**Work to be completed:** All that should come back is the lines of the data below from the one containing "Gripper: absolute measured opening" to the one containing "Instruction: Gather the", inclusive, exactly as they stand.

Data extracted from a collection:
━━━━━━━━━━━━━━━━━━━━━━━━━━━━━━

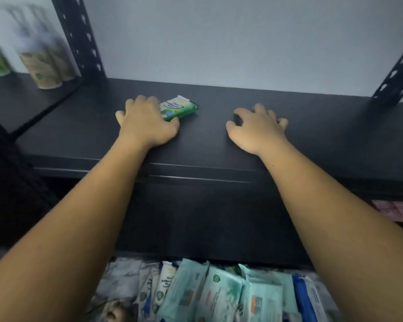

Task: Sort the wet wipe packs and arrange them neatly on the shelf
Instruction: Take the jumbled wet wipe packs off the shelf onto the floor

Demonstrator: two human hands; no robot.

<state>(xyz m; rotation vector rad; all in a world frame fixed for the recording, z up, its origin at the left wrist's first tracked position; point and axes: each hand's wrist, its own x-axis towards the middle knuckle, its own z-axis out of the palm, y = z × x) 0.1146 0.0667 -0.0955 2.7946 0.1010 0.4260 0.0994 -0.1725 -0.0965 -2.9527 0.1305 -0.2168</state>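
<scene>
**Green wipe pack** (180,108): small pillow pack in soft, glossy film with a white printed label and a crimped end seam. It lies flat on the shelf board (323,135), left of the board's middle and nearer the back wall than the front lip.

**Shelf board:** matt black and flat, with a straight metal front lip. Open board runs wide to the right of the pack and in front of it.

**Left hand** (147,119): covers the pack's left end, fingers curled over it and thumb against its near side, gripping it.

**Right hand** (258,129): well right of the pack, fingers spread and loosely bent, tips on the board, holding nothing.

**Perforated uprights:** black angle metal, one (79,36) behind and left of the pack, one (396,75) far right of it.

**Bottles** (40,59): cylindrical and blurred, far left of the pack.

**Pale teal packs** (219,293): crinkled film, crowded together, far below the pack.
</scene>
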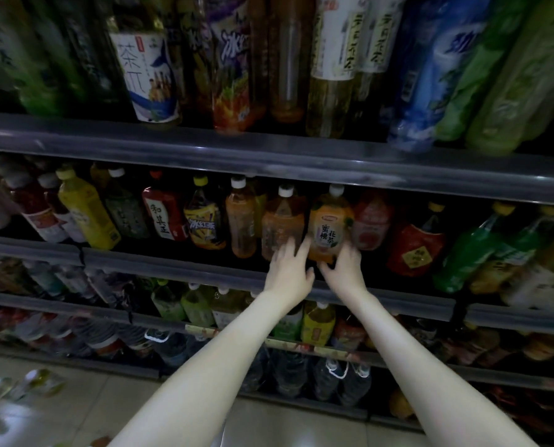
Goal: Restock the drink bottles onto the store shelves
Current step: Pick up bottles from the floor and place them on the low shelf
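An orange tea bottle (329, 225) with a white cap and a pale label stands at the front of the second shelf (172, 261). My right hand (345, 269) grips its base from the right, with the thumb under it. My left hand (290, 269) reaches up beside it, fingers spread and touching the lower part of a neighbouring orange bottle (282, 221) and the left side of the labelled one. A third orange bottle (241, 217) stands further left in the same row.
The top shelf (269, 156) carries tall bottles. Red, yellow and green bottles flank the orange ones. Lower shelves hold green tea and water bottles. Several loose bottles (30, 383) lie on the tiled floor at the lower left.
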Motion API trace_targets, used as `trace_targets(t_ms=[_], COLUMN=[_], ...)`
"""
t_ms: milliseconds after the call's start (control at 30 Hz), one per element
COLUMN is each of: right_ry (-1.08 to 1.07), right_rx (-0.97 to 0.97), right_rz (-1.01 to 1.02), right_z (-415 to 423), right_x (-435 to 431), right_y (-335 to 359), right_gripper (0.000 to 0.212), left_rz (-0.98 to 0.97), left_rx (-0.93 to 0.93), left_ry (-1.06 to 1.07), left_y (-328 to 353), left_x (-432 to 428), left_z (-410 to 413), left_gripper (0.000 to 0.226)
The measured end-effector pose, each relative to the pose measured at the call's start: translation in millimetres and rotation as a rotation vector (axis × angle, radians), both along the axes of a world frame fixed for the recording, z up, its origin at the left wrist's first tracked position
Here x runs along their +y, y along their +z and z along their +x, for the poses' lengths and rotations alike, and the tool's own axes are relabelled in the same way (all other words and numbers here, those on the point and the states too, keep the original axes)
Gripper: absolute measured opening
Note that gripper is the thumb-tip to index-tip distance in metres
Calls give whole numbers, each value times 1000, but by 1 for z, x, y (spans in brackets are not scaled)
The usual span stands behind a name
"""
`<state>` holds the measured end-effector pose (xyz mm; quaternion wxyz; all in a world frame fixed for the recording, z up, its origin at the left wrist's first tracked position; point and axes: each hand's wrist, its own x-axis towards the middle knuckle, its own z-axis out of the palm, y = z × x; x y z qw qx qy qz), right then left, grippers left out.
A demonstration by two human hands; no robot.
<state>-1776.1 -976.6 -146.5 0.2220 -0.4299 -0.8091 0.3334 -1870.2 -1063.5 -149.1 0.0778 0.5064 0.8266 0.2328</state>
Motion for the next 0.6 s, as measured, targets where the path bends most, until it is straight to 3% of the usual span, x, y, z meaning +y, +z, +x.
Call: trace_targets(t_ms=[167, 300, 467, 600], right_ry=[53, 20, -23, 145], right_rx=[-50, -3, -15, 112], right_rz=[-113, -39, 22, 68], right_z=[-9, -28, -29, -9], right_x=[36, 56, 57, 35], right_y=[34, 38, 34, 22], right_gripper=[73, 95, 82, 78], left_rz=[-1, 15, 60, 136], left_rx=[16, -5, -19, -64], left_ry=[-21, -12, 13, -27], left_y=[13, 13, 10, 10], left_x=[19, 13, 12, 15], left_z=[7, 4, -5, -4], left_gripper=[66, 63, 63, 71])
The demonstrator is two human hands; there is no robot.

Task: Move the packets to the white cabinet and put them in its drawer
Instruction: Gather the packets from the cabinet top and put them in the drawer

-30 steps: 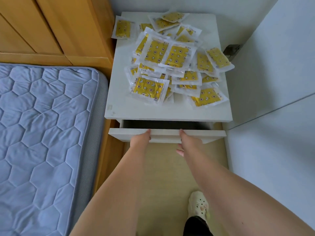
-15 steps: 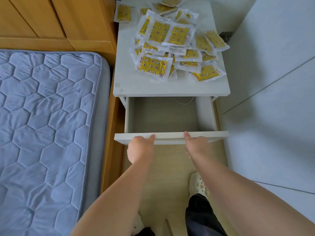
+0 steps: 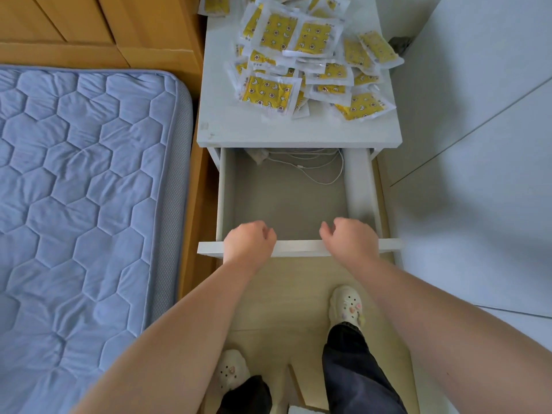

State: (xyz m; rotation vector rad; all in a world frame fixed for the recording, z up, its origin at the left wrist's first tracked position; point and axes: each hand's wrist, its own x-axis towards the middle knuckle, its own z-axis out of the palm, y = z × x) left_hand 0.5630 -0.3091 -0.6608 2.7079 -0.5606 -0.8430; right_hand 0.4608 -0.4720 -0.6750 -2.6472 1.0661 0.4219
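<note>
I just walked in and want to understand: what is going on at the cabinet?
A person stands at the white bedside cabinet. Its drawer is open, and the left hand and right hand are at its front panel, both curled; a grip cannot be confirmed. The yellow plastic packets lie heaped on the cabinet top; none shows in the drawer, which holds a thin white cable.

The far packets (image 3: 310, 37) run off the top edge, and their print is too small to read. The cabinet (image 3: 268, 130) top hides the back of the drawer (image 3: 286, 204), where a white cable (image 3: 322, 171) disappears. The left hand (image 3: 249, 242) and right hand (image 3: 349, 240) cover their own curled fingers, so any grip on the drawer front (image 3: 298, 248) can't be told.
</note>
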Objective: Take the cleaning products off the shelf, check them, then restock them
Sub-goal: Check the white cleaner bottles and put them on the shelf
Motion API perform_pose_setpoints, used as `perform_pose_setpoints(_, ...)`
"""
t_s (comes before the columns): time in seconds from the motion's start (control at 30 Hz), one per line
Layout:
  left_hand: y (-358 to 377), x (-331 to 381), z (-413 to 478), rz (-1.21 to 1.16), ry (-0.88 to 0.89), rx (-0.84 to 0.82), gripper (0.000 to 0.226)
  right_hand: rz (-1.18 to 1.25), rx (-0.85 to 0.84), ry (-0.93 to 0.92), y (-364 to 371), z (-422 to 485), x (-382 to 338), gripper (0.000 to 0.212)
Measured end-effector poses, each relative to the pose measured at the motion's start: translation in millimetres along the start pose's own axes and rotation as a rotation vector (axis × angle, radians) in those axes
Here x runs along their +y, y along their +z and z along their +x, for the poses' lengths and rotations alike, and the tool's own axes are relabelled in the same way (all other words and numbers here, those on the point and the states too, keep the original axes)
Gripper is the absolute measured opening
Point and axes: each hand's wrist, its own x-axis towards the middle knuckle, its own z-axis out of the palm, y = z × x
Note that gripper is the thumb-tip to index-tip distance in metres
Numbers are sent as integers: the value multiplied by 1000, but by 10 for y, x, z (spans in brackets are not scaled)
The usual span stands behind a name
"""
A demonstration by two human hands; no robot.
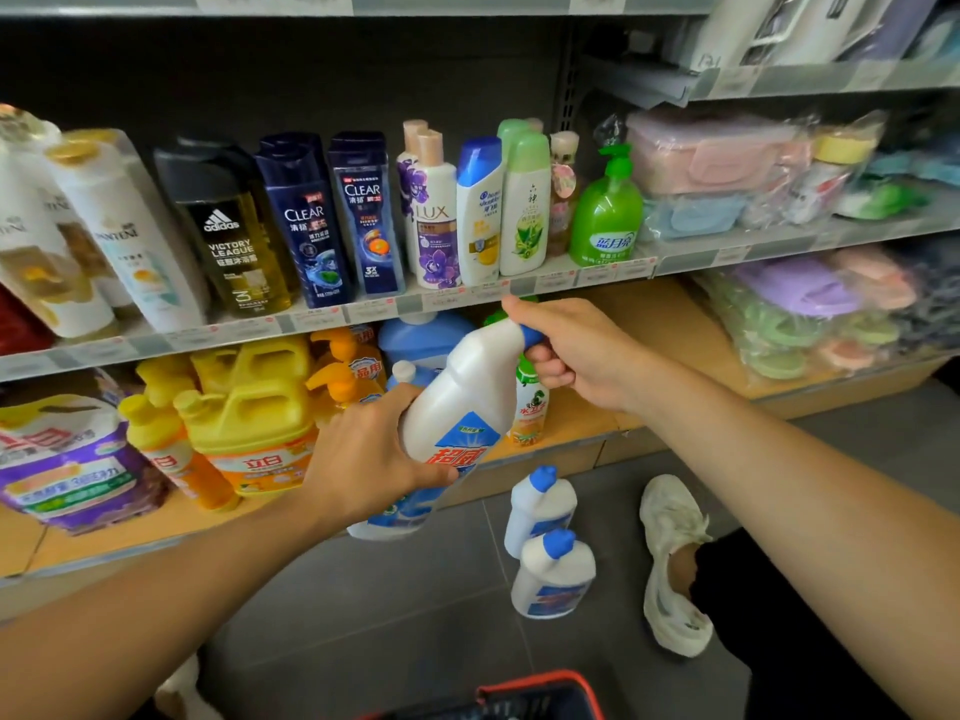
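Cleaner bottle (pixel 457 407): under check, my left hand (pixel 374 454) gripping its body, right hand (pixel 566 350) clamped on its blue cap (pixel 531 336). Two floor bottles (pixel 540 506): off shelf (pixel 670 330), restocking pending, I judge.

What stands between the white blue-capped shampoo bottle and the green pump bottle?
Head view: a white bottle with a pale green cap, plus a pinkish bottle behind.
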Motion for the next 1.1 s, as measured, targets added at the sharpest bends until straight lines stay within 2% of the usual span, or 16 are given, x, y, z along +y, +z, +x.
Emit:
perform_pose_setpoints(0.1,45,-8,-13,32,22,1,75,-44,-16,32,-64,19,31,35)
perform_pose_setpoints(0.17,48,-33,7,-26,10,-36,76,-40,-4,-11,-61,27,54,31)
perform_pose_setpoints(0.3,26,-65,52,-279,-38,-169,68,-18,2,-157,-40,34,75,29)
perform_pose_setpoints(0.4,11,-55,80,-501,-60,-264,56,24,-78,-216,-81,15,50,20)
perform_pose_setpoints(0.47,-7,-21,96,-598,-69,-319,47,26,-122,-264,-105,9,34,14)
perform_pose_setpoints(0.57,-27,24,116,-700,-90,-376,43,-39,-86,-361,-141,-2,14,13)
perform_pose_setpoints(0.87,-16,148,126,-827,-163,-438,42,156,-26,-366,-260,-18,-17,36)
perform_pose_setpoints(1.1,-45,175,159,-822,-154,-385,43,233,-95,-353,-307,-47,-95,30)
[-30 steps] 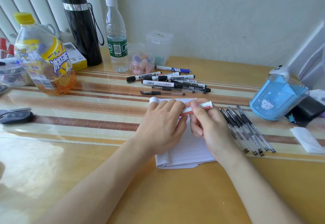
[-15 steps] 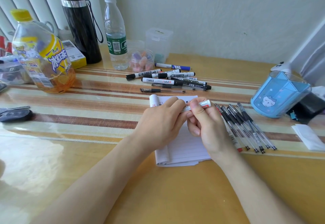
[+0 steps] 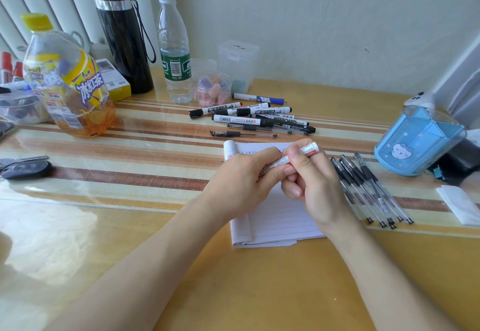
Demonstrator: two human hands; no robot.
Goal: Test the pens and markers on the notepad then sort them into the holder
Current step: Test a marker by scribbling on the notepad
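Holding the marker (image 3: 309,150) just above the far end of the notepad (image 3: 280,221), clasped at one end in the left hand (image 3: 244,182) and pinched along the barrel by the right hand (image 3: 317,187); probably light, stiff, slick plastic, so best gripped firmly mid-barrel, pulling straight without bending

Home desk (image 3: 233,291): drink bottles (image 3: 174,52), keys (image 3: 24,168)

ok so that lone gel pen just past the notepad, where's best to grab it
Probably take the gel pen by its black rubber grip near the left end, from above. It lies flat and crosswise, with narrow gaps to the marker pile behind and the notepad in front, so fingers fit either side.
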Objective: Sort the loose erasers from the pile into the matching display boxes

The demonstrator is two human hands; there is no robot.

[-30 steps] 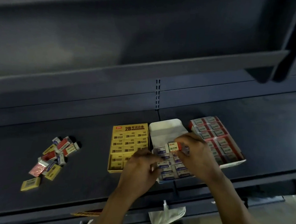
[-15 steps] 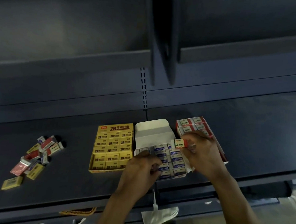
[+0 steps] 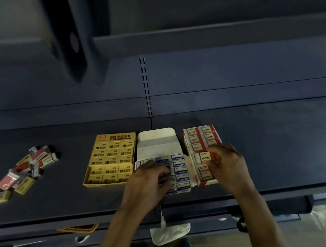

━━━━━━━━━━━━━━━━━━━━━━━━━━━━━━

**Exercise result:**
Gripper: absolute measured opening
Note that gripper is the thumb-tip to index-tip distance in metres
Calls give whole numbers, each value times 1000, but by 1 for z, x, y (spans in brackets are not scaled)
The usual span stands behind a name
"""
`<state>` holds the measured end-effector pose (xyz mm; quaternion wxyz; all in a world frame fixed for the recording, z up, its origin at the left wrist's first tracked position; point and axes: each hand's wrist, its own x-axis towards the middle knuckle, its own z-axis out of the palm, y = z × x; x y z qw qx qy qz), right then left, grippers left out.
A demonstration by two human hands; no robot.
<state>-1776.1 -976.6 -146.5 0.2220 -0.4299 -0.8091 0.3334 -1870.2 -1063.5 -149.1 0.0778 0.5064 0.8266 0.2328</state>
Motion for the next 0.6 s, as measured, targets where the path bends most, until it is straight to 3% of the usual span, x, y, z meaning +y, +z, +x.
Call: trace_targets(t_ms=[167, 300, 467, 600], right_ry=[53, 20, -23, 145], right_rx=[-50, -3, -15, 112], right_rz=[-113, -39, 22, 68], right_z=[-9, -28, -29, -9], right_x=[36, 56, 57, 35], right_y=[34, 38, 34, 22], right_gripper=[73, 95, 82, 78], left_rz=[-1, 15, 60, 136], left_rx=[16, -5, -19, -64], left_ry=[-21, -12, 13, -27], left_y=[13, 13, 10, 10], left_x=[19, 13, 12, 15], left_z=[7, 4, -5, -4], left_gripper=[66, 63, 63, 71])
The demonstrator is two human hands; there is no robot.

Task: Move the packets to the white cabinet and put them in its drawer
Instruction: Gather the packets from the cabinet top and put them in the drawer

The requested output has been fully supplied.